(What is needed)
Starting at the line below with "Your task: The" and stopping at the line with "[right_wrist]", please print each line exactly, those two included, and skip every picture.

╭─ Entries shown

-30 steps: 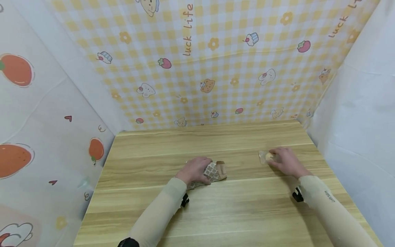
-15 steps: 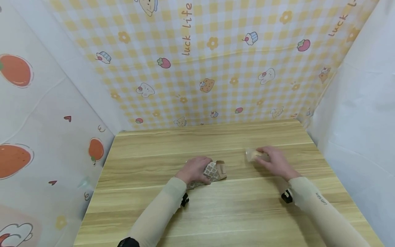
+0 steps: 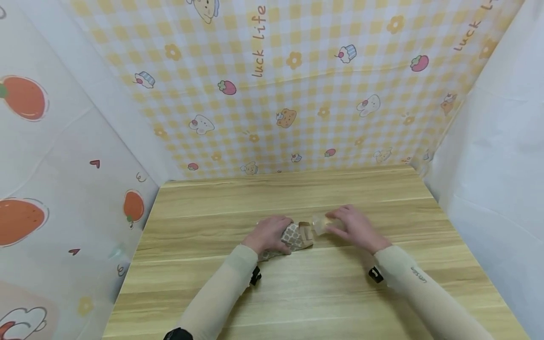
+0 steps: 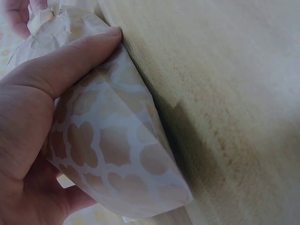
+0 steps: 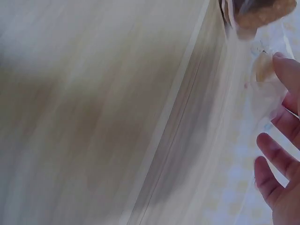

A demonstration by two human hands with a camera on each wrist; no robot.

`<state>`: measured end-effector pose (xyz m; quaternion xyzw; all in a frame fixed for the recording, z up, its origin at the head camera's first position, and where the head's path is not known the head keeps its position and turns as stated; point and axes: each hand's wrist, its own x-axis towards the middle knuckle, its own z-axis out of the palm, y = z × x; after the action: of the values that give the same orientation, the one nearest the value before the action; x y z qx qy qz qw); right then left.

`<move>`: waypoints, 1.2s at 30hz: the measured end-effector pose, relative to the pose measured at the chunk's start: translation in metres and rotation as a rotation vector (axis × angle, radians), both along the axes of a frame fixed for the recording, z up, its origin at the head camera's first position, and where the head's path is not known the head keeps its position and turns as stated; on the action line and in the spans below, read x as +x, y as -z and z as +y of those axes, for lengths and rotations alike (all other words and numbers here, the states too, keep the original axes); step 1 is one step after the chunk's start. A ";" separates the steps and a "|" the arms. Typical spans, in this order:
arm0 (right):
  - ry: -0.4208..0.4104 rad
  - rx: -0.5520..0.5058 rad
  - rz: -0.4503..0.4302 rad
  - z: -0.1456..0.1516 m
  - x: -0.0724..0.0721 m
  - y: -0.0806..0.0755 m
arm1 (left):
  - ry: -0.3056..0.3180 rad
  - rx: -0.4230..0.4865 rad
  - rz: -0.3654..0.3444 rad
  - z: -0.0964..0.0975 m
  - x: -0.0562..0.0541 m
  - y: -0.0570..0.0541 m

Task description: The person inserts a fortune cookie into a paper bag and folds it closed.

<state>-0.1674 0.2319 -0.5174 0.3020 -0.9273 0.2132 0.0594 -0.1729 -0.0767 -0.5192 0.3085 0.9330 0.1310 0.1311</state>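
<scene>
A paper bag (image 3: pixel 293 237) with a brown-and-white lattice print lies on the wooden table, its mouth facing right. My left hand (image 3: pixel 267 234) grips the bag from above; in the left wrist view the thumb presses along the printed paper (image 4: pixel 117 145) and the other fingers reach round the far side. Just right of the bag's mouth, my right hand (image 3: pixel 356 229) pinches a small clear plastic packet (image 3: pixel 319 225) with something pale yellow inside. The right wrist view shows the packet (image 5: pixel 265 70) between thumb and fingers, with the bag's brown opening (image 5: pixel 262 16) close by.
The wood-grain table (image 3: pixel 272 297) spreads around both hands. A yellow checked cloth (image 3: pixel 297 94) hangs behind its back edge. White fabric (image 3: pixel 488 141) encloses the right side, and a fruit-printed sheet (image 3: pixel 76 189) the left.
My right hand has carried the clear packet leftward across the table, up to the bag's mouth. The left hand and the bag have stayed in place.
</scene>
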 end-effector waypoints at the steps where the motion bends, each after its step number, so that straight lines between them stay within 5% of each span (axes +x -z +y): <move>1: -0.006 0.009 -0.002 -0.003 0.000 0.000 | -0.002 -0.005 -0.003 0.000 0.000 0.000; 10: -0.069 0.076 -0.038 -0.032 0.003 -0.002 | -0.004 0.000 0.001 0.000 0.000 -0.001; 24: -0.091 -0.002 -0.131 -0.053 -0.004 0.004 | 0.000 0.014 0.006 0.000 0.000 -0.001; 32: -0.055 -0.205 -0.363 -0.065 -0.004 0.008 | -0.009 0.008 -0.007 0.000 0.000 -0.001; 36: -0.059 -0.257 -0.358 -0.071 -0.002 0.013 | -0.006 0.008 0.000 0.000 0.000 0.000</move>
<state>-0.1696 0.1611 -0.5301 0.2765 -0.8789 0.3815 -0.0744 -0.1730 -0.0765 -0.5193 0.3063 0.9334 0.1350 0.1293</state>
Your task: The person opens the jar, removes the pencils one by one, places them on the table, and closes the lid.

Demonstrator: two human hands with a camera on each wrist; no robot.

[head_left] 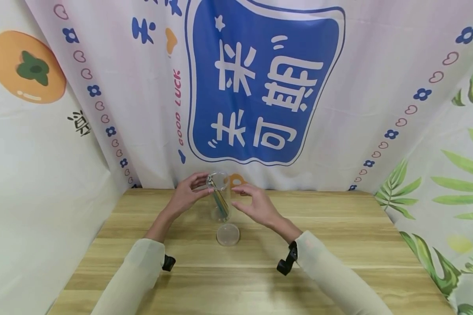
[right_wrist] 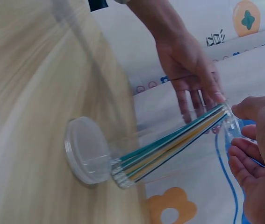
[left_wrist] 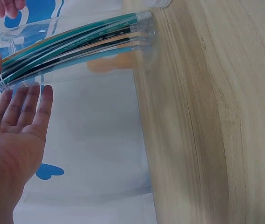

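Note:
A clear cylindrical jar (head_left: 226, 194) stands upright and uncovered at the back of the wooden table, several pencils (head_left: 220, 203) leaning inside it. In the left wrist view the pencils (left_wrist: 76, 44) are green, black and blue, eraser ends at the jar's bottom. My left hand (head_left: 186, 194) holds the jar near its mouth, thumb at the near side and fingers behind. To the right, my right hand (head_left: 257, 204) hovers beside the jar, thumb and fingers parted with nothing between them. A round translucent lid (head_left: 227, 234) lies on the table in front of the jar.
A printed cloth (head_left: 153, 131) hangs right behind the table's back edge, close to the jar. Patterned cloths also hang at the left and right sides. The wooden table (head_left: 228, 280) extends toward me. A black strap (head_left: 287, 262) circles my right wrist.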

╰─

(Final answer)
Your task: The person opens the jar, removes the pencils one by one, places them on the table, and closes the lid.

Demonstrator: two human hands with a camera on each wrist; no robot.

[head_left] 
[right_wrist] 

Nothing else belongs to the answer.